300 mL of methanol and 6.6 g of diammonium hydrogen orthophosphate and 1.1 g of sodium heptanesulfonate in 700 mL of water adjusted to pH 3.0 with an 85% v/v solution of orthophosphoric acid.

When chromatograms are recorded under the prescribed conditions, the relative retention times relative to ritodrine are: impurity A, about 0.3; impurity D, about 1.2; impurity E, about 2.3.

system suitability

The test is not valid unless, in the chromatogram obtained with solution (3), the resolution between the two principal peaks (ritodrine and impurity D) is at least 1.5.

limits

Identify any peaks due to impurity E in the chromatogram obtained with solution (1) and multiply the area of this peak by a correction factor of 0.2

In the chromatogram obtained with solution (1):

the area of any peak corresponding to impurities A, D and E is not greater than the area of the principal peak in the chromatogram obtained with solution (2) (1% of each).

The degradation products 4-hydroxybenzoic acid and 4-hydroxybenzaldehyde are formed in equimolar amounts with tyramine.

Assay

Weigh and powder 20 tablets. Carry out the method for liquid chromatography, Appendix III D, using the following solutions.

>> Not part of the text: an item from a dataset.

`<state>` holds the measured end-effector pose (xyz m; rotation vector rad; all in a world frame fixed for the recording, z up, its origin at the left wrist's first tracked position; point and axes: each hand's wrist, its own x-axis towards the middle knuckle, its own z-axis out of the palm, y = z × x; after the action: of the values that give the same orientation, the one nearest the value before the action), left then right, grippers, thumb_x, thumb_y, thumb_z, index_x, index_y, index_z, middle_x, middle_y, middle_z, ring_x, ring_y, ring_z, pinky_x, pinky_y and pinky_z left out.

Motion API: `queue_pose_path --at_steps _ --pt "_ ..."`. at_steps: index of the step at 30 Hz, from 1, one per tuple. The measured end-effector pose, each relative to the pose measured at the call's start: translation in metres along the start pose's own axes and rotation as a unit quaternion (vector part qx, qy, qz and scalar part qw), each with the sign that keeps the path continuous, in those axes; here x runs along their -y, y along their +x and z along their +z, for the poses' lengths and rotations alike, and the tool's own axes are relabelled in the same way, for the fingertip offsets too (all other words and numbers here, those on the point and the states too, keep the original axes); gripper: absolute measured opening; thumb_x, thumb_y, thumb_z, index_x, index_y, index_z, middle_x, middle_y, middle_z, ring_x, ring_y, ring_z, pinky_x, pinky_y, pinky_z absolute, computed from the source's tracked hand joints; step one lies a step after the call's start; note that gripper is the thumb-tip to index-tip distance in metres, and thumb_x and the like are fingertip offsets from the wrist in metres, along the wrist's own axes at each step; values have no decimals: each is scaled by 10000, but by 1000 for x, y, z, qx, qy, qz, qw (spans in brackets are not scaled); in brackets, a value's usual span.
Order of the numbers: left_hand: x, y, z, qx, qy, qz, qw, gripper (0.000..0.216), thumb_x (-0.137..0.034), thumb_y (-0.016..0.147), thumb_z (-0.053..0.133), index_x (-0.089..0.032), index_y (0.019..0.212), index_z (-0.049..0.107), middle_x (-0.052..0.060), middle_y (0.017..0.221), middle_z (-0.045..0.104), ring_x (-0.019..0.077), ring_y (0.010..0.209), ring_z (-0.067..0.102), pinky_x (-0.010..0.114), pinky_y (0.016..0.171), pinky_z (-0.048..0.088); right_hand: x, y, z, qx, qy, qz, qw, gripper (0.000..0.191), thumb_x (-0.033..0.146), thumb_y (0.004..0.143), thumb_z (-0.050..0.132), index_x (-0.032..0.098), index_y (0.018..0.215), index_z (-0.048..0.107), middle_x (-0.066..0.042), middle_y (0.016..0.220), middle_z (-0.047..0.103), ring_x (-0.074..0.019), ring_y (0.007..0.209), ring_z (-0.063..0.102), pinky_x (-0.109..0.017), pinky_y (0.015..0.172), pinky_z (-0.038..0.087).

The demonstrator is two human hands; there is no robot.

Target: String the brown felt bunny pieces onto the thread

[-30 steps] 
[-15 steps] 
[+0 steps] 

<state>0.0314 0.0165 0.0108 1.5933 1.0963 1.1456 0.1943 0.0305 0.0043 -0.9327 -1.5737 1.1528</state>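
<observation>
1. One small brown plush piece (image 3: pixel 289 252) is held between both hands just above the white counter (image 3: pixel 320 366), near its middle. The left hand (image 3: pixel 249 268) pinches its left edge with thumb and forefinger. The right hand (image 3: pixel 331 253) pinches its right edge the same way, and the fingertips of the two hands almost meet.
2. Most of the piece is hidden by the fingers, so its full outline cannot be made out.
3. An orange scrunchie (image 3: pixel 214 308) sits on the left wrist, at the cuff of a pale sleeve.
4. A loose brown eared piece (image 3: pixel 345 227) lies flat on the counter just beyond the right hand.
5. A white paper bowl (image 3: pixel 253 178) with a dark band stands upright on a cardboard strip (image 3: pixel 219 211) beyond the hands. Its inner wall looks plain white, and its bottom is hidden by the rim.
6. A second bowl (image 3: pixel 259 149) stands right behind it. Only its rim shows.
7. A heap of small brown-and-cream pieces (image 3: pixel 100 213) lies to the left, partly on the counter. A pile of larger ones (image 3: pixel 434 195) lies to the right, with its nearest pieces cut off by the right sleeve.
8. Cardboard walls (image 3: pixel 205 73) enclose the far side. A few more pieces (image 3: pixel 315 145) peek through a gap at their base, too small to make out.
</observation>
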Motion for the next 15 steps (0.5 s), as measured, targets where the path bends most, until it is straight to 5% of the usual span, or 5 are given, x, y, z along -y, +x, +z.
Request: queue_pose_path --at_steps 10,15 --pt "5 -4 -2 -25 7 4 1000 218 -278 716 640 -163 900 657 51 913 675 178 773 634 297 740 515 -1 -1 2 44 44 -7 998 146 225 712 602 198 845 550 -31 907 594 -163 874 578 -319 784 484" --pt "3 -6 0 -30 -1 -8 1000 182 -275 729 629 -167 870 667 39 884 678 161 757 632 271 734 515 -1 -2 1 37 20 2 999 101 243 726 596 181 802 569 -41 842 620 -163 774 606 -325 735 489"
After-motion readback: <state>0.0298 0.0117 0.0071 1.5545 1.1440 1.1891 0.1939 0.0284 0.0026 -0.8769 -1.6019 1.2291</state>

(1) Shake a quantity of the powdered tablets containing 20 mg of Ritodrine Hydrochloride in 50 mL of the mobile phase for 5 minutes, add sufficient of the mobile phase to produce 100 mL, mix and filter.
(2) 0.02% w/v of ritodrine hydrochloride BPCRS in the mobile phase.
(3) Dissolve about 20 mg of ritodrine hydrochloride BPCRS in 50 mL of the mobile phase, add 5.6 mL of sulfuric acid and sufficient of the mobile phase to produce 100 mL, mix and heat at a temperature of 85° for 2 hours. Cool to room temperature, carefully mix 10 mL of the cooled solution with 8 mL of a 10% w/v solution of sodium hydroxide and allow to cool (generation of impurity D).
chromatographic conditions

The chromatographic conditions described under Related substances may be used.

mobile phase

300 mL of methanol and 6.6 g of diammonium hydrogen orthophosphate and 1.1 g of sodium heptanesulfonate in 700 mL of water adjusted to pH 3.0 with an 85% v/v solution of orthophosphoric acid.

system suitability

The test is not valid unless, in the chromatogram obtained with solution (3), the resolution between the two principal peaks (ritodrine and impurity D) is at least 1.5.

determination of content

Calculate the content of C17H21NO3,HCl in the tablets using the declared content of C17H21NO3,HCl in ritodrine hydrochloride BPCRS.

Storage

Ritodrine Tablets should be protected from light.

IMPURITIES

The impurities limited by the requirements of this monograph include those listed under Ritodrine Hydrochloride.